O Ministério Público de Goiás (MP-GO) denunciou José Júnior Fernandes Mota, de 46 anos, pelo crime de homicídio doloso qualificado, após o trágico acidente que tirou a vida de oito pessoas na BR-153, em Campinorte (GO), na noite do dia 20 de setembro de 2025.
De acordo com as investigações, o motorista conduzia uma caminhonete em alta velocidade e sob efeito de álcool quando colidiu violentamente com um carro onde estavam seis pessoas de uma mesma família, entre elas quatro crianças.

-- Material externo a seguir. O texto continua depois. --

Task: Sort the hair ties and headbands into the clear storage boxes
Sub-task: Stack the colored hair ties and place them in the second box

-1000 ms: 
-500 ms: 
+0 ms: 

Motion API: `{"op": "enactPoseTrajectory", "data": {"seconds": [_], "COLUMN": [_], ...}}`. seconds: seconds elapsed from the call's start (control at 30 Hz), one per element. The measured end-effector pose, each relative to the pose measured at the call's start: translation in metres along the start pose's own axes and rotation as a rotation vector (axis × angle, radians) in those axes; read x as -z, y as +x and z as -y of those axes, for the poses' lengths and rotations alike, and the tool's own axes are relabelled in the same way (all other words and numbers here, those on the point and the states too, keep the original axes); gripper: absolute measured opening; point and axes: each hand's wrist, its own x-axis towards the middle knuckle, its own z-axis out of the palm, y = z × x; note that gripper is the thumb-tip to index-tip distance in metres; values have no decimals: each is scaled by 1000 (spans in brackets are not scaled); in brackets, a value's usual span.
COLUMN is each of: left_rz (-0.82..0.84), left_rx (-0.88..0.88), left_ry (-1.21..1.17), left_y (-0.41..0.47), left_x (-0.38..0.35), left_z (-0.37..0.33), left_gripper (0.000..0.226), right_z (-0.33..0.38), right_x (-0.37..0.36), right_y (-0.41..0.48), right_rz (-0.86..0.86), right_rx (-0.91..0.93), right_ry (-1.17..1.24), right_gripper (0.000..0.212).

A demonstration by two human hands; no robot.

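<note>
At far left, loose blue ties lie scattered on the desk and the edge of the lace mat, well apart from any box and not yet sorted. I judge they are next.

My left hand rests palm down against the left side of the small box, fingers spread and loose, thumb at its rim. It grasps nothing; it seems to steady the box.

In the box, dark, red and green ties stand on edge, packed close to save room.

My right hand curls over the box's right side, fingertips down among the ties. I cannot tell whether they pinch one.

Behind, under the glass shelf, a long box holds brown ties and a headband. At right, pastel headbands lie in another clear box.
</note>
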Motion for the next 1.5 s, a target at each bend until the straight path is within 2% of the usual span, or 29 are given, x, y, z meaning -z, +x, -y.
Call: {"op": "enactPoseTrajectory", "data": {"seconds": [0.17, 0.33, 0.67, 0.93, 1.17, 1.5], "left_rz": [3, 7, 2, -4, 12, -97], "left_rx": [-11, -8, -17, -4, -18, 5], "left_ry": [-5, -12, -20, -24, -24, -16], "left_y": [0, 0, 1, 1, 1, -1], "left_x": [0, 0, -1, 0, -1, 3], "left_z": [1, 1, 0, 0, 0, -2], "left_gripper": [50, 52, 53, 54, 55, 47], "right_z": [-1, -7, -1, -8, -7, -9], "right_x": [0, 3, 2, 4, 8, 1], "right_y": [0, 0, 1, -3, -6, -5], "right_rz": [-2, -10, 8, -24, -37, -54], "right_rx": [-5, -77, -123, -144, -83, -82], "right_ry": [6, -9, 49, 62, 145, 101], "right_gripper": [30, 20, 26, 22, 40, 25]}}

O impacto foi tão forte que o veículo foi lançado na pista contrária, atingindo uma carreta que, por sua vez, acabou colidindo com uma motocicleta.
Duas pessoas que estavam na moto também morreram na hora.
Segundo a Polícia Rodoviária Federal (PRF), o motorista fugiu do local sem prestar socorro e foi localizado horas depois. O teste do bafômetro confirmou a presença de álcool no organismo.
As investigações ainda revelaram que o acusado já havia se envolvido em outro acidente grave em 2018 — também conduzindo a mesma caminhonete, embriagado e sem habilitação. Além disso, ele responde por outros crimes, incluindo homicídio qualificado e roubo majorado.
Com base nessas circunstâncias, o MP entendeu que José Júnior assumiu o risco de matar, configurando o dolo eventual. Por isso, o caso será encaminhado ao Tribunal do Júri, onde o réu poderá responder por oito homicídios dolosos.
A defesa de José Júnior afirmou que ainda não teve acesso a todos os laudos periciais e que apresentará as respostas legais dentro do prazo.
O acidente, considerado um dos mais trágicos do ano em Goiás, gerou comoção nacional e reacendeu o debate sobre impunidade no trânsito, reincidência criminal e a necessidade de punições mais severas para motoristas que dirigem embriagados.
O trecho da BR-153 onde ocorreu o acidente, próximo a Campinorte, é conhecido por registrar alto índice de colisões frontais. A PRF reforça que a combinação de álcool e velocidade é uma das principais causas de tragédias nas rodovias goianas.